Did you know that you can navigate the posts by swiping left and right?

Multibase, Multihash, and Hashlinks

05 Mar 2021 . category: Computer-Science .
#multibase #multihash #hashlink #programming #specification #python


Multibase Data Format

There are several cases where we need to store bytes into text, most typically in a structured format, e.g. JSON. When converting bytes to text we use a base-encoding format like base64 or base58, which is used in Bitcoin. Depending on the particular application and the data itself different base-encoding formats are used since they are more efficient, practical or, surprisingly, more user-friendly.

Multibase is data model specification expressing binary data in a variety of base-encoding formats. It is a very simple model that just prepends an additional character that specifies the base-encoding followed by the data. For example, base64 is prepended by m, base32 by b, base58btc by z, etc. A complete list of the encodings supported can be found in the specification.

Using multibase allows an application to use and identify any base-encoding format with minimum effort. When an application is using multibase somewhere, it does not need to care what kind of base encoding the data is in since the multibase implementation will figure it out and decode it appropriately. A well-known application that uses multibase is IPFS1; used in its content identifiers (CIDs).
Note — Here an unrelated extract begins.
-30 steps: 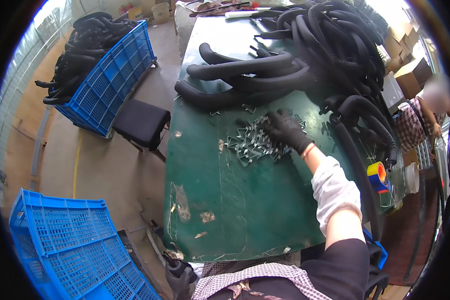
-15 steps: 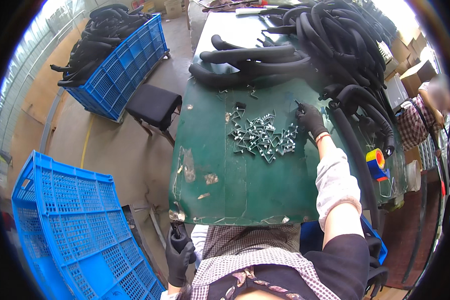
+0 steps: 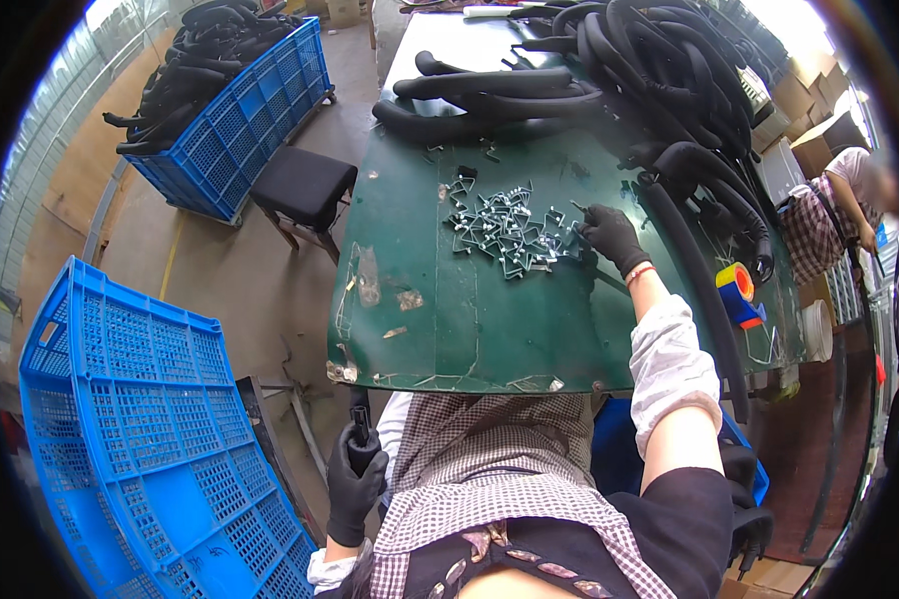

An implementation of the specification in python is py-multibase.

Python examples:



$ pip install py-multibase
...
$ python
>>> from multibase import encode, decode
>>> encode('base64', 'Kostas')
b'mS29zdGFz'
>>> encode('base32', 'Kostas')
b'bjnxxg5dbom'
>>> encode('base58btc', 'Kostas')
b'zeZkKyh7x'
>>> decode(b'mS29zdGFz')
b'Kostas'


Multihash Data Format

Multihash is very similar to multibase but instead of helping identify the base that data is encoded with, it helps identify the type of the cryptographic hash function used for a hash value or digest. When a hash, or digest, is expressed in multihash an application can figure out the hash function by the digest itself.

The multihash data model is simple and consists of a type-length-value (TLV) pattern; type of hash function followed by the length of the digest followed by the digest. For example, type 0x12 is SHA2-256, type 0x1053 is RIPEMD-160, type 0x1b is KECCAK-256, etc. A complete list of the hash functions supported can be found in the specification.

Python examples:



$ pip install pymultihash
...
$ python
>>> from multihash import digest, decode, Func
>>> mh = digest(b'The data to hash', Func.sha2_256)
>>> mh.encode('hex')
b'1220200e639d4e9b4d681aacc19e8797a2d141bd652308e2140a4c7e50acc93a72f1'
>>> vh = decode(b'1220200e639d4e9b4d681aacc19e8797a2d141bd652308e2140a4c7e50acc93a72f1', 'hex')
>>> vh.verify(b'The data to hash')
True


Note that the digest in the above example starts with 12 which designates SHA-256, followed by 20 which is hex for 32 bytes (or 64 hex digits), which is the length of the digest that follows.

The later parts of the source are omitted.